— What the exercise asks —
Records follow. Copy every line with "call".

— Input data —
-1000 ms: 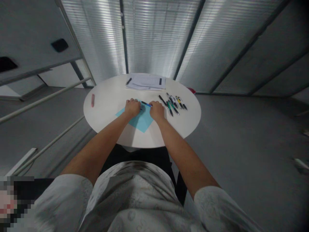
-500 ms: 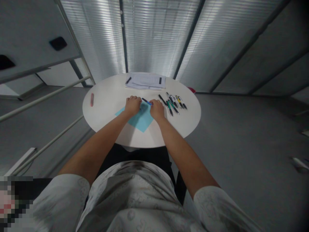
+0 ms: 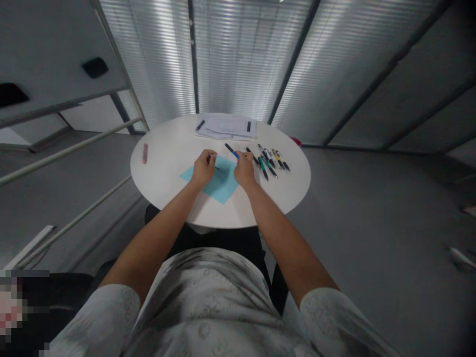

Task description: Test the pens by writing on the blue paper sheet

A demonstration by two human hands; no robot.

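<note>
Round white surface (image 3: 167,148), light-blue paper (image 3: 223,191) on it, blue pen (image 3: 231,150) near the paper
The paper looks light and easily creased; press near an edge. Your left hand's (image 3: 203,169) fingers are curled, contents unclear. Your right hand's (image 3: 244,171) fingers grip the pen's near end; it should be light, stiff, slightly slick, best pinched mid-barrel.

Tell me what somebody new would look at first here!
Probably the bright light-blue paper sheet, near the middle of the white oval table. Next might be the slim blue-and-black pen poking out of the right hand, then the cluster of black, green and yellow pens to its right.
</note>
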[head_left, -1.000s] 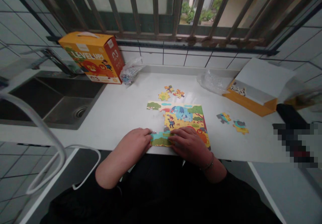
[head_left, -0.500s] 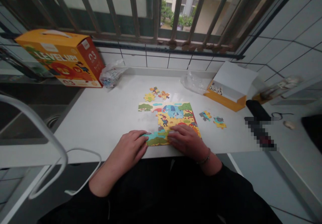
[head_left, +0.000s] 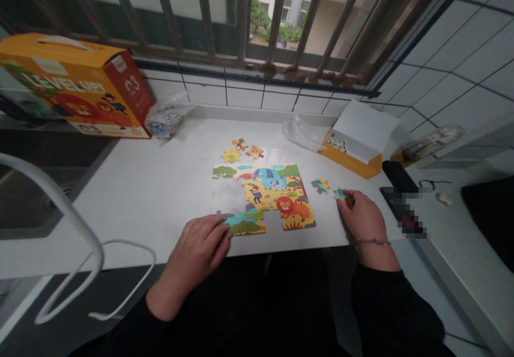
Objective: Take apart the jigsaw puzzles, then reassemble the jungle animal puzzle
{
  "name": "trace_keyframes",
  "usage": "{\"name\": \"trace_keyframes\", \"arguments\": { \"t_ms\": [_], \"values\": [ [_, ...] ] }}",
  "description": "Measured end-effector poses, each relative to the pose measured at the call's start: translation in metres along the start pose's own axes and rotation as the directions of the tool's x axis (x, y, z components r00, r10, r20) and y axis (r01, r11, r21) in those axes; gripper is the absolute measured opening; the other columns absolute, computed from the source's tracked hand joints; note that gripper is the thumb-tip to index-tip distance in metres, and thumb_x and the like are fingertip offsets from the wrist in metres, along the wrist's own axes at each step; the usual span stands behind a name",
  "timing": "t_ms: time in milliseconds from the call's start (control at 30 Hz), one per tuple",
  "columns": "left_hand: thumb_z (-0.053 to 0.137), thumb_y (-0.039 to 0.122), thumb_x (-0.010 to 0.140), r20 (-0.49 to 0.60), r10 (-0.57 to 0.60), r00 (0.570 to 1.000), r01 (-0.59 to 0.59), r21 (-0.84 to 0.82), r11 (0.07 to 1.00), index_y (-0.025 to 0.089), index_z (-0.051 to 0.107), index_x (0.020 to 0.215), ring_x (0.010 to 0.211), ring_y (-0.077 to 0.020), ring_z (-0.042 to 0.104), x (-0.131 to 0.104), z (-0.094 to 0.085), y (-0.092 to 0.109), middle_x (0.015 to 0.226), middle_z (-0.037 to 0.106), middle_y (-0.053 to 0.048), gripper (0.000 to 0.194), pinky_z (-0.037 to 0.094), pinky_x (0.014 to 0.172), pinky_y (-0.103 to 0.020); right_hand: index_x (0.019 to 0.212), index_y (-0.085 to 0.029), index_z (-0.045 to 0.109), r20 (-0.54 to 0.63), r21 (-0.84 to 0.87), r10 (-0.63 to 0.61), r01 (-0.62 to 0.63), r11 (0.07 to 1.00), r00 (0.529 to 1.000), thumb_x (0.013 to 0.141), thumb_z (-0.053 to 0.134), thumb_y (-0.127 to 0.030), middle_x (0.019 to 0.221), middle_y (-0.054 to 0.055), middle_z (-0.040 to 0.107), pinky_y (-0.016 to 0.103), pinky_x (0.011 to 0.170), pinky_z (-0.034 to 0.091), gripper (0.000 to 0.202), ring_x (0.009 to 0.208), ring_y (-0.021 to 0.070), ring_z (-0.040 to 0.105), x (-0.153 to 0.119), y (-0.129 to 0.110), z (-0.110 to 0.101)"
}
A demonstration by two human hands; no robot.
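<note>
A partly joined jigsaw [head_left: 269,180] with an elephant and lions lies on the white counter, with gaps at its left side and bottom edge. My left hand [head_left: 204,239] rests on its lower left corner, fingers lying over the pieces there. My right hand [head_left: 361,212] is at the right of the jigsaw, its fingers closed on a loose puzzle piece [head_left: 340,193] that is partly hidden. Another loose piece group [head_left: 320,185] lies between that hand and the jigsaw. Above the jigsaw are several loose pieces [head_left: 231,155].
An orange box [head_left: 80,89] and a plastic bag [head_left: 166,119] stand at the back left. At the back right are a clear bag [head_left: 301,133], an open box [head_left: 353,159] and a black object [head_left: 399,176]. A white cable [head_left: 80,212] curves at the left.
My right hand has moved right, off the jigsaw to the loose piece, uncovering the lions and a gap in the bottom edge. My left hand stays at the corner. The view has shifted slightly.
</note>
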State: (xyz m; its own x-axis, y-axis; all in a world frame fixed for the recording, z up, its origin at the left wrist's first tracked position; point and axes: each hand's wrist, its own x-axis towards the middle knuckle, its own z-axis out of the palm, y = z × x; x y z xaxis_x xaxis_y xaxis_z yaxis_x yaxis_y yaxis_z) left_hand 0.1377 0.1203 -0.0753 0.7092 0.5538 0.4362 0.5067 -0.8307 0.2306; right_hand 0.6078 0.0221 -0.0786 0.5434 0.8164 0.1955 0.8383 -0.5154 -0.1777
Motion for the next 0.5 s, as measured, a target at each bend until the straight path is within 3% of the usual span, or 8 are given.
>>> {"name": "trace_keyframes", "arguments": {
  "t_ms": [200, 367, 433, 500],
  "values": [
    [0.063, 0.021, 0.104, -0.013, 0.012, 1.0, -0.012, 0.013, 1.0, 0.018, 0.069, 0.116, 0.112, -0.0326, 0.075, 0.002, 0.0, 0.0, 0.123, 0.078, -0.014, 0.013, 0.059, 0.095, -0.052, 0.133, -0.015, 0.068, 0.07, 0.11, -0.131, 0.123, 0.986, 0.989, 0.09, 0.068, -0.037, 0.122, 0.018, 0.079, 0.049, 0.097, 0.059, 0.049, 0.107, 0.0343, 0.074, 0.001, 0.011, -0.01],
    [0.063, 0.02, 0.104, -0.017, 0.018, 1.0, -0.018, 0.008, 1.0, 0.017, 0.069, 0.115, 0.11, -0.0328, 0.075, 0.004, -0.001, 0.001, 0.122, 0.078, -0.014, 0.013, 0.059, 0.094, -0.053, 0.138, -0.02, 0.068, 0.075, 0.257, -0.395, 0.365, 0.895, 0.915, 0.091, 0.059, -0.025, 0.138, 0.015, 0.075, 0.052, 0.114, 0.054, 0.049, 0.128, 0.033, 0.069, -0.004, 0.009, -0.011],
    [0.063, 0.02, 0.104, -0.013, 0.007, 1.0, -0.007, 0.006, 1.0, 0.018, 0.069, 0.115, 0.111, -0.0325, 0.074, 0.003, 0.0, 0.001, 0.122, 0.078, -0.013, 0.013, 0.059, 0.094, -0.052, 0.136, -0.019, 0.069, 0.014, 0.251, -0.395, 0.379, 0.891, 0.919, 0.095, 0.056, -0.026, 0.137, 0.016, 0.075, 0.054, 0.115, 0.052, 0.044, 0.129, 0.0339, 0.068, -0.009, 0.002, -0.011],
    [0.063, 0.021, 0.104, -0.004, -0.004, 1.0, 0.004, 0.005, 1.0, 0.019, 0.069, 0.116, 0.111, -0.0322, 0.074, 0.002, 0.001, 0.001, 0.123, 0.077, -0.013, 0.013, 0.059, 0.094, -0.052, 0.132, -0.017, 0.069, -0.042, 0.2, -0.304, 0.306, 0.931, 0.952, 0.099, 0.057, -0.035, 0.131, 0.02, 0.075, 0.056, 0.111, 0.054, 0.04, 0.124, 0.0369, 0.069, -0.014, -0.005, -0.01]
  ]
}}
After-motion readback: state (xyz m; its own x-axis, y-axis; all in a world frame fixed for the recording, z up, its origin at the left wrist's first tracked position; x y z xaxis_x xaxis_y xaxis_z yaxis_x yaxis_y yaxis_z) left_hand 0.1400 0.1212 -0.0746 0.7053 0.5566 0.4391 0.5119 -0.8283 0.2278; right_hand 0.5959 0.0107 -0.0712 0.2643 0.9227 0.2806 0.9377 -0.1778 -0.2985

— Exercise answer —
  "description": "Measured end-effector poses, each relative to the pose measured at the call's start: translation in metres along the start pose's own axes and rotation as the directions of the tool's x axis (x, y, z components r00, r10, r20) and y axis (r01, r11, r21) in those axes; gripper is the absolute measured opening; the other columns absolute, computed from the source's tracked hand joints; note that gripper is the thumb-tip to index-tip distance in metres, and thumb_x and the like are fingertip offsets from the wrist in metres, along the wrist's own axes at each step; the usual span stands behind a name",
  "timing": "t_ms: time in milliseconds from the call's start (control at 30 Hz), one per tuple",

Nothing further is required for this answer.